One of the pieces of ableist rhetoric which has often been employed to discount non-neuronormative experiences of grief as improper and invalid experiences of grief is the term “capacity”, that, for example, autistic people lack the “capacity to grieve”. This notion is problematic in two parts: firstly, that it implies a binary nature to grief, where one is either capable or incapable of grief, and secondly, by that binary distinction, that there is a proper way to grieve. In terms of the binary nature being applied to grief here, by using terms centred on capacity, one starts saying that either one has the capacity to grieve, or one does not: in other words, you either grieve or you do not. This type of dichotomous opposition is not well placed in looking at grief as grief is not a mathematical process, it is more often than not devoid of logic, it is a messy non-linear process, and our capacity for grief, both as neurotypicals and neurodiverse people, can change not only over  protracted courses of acknowledging, processing, and integrating the grief, but day-to-day or even minute-to-minute; we may find ourselves held firmly under the dark clouds of grief’s weather systems in one instance, to only find ourselves devoid of any capacity to feel, process, or even acknowledge the loss in the next instance. By framing perceived capacity to grieve as a reason to discount other’s experiences of grief, researchers, clinicians, and those around autistic individuals are not only at a loss in their own humanity in terms of being open to other ways of experiencing the world and conceptualising social processes, but also forget their humanity too in terms of its fallibility, its own limited and restricted capacities which are forgotten in looking into a mirror of people dealing with the same things, just perceiving and reacting in different ways. Being the satellites orbiting around us, they often forget we are the same creatures on the same planet.

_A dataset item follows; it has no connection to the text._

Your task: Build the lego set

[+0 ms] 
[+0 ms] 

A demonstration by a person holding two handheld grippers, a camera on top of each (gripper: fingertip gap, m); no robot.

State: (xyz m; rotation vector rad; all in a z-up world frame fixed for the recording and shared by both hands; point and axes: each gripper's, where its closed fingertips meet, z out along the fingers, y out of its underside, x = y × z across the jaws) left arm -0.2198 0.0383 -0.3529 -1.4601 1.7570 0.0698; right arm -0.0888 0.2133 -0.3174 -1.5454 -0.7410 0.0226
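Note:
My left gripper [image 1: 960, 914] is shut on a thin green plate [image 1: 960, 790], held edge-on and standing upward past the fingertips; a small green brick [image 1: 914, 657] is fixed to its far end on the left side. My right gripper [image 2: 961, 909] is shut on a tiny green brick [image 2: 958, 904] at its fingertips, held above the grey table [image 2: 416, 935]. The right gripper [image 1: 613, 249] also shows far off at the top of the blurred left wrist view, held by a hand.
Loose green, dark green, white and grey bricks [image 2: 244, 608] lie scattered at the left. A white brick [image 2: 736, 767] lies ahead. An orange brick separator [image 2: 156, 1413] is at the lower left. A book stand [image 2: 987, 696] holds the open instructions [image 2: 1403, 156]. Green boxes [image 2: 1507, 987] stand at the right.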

It is actually rather startling to see that, within academic and clinical understandings, it was not until fairly recently that we came to acknowledge that autistic people do in fact grieve, in the same way there is still misunderstanding over our capacity to experience friendship(s) and other social phenomena. We do indeed have this capacity to do so, to grieve, to understand and experience the depths and intricacies of social processes and relationships beyond the material in loss. That we can be left at a loss of our own in the loss of the other. That we are not completely soulless: we have the capacity to grieve, and we hurt, we ache, we cry, we don’t cry, we are shocked, we aren’t shocked, we are at a loss, we do not know how to cope, we cope, we try to navigate the unbearable and sometimes we find a way to bear it and sometimes we get lost in it. We are human just like you. We experience the same beauties and tragedies of life, we just might do it in a different way, but they are most certainly not lesser or absent. We have these neurodiverse social worlds and understandings which don’t always quite match up with neurotypical social processes, and it is okay that our conceptualisations and ways of engaging in the world are different. However, what is not okay is forcing us to change who we are where adaption between us is not possible. Neurodiversity is more than understanding, it is about reframing neurotypical social conceptions, reframing their inherent typicality, and encouraging a decentring of neurocultures and neurotypes. This ultimately fosters neurodiversity in the broadest of sense in which we are not obliged to try to meet a certain form of neuropalatability and may just be understood simply as ourselves.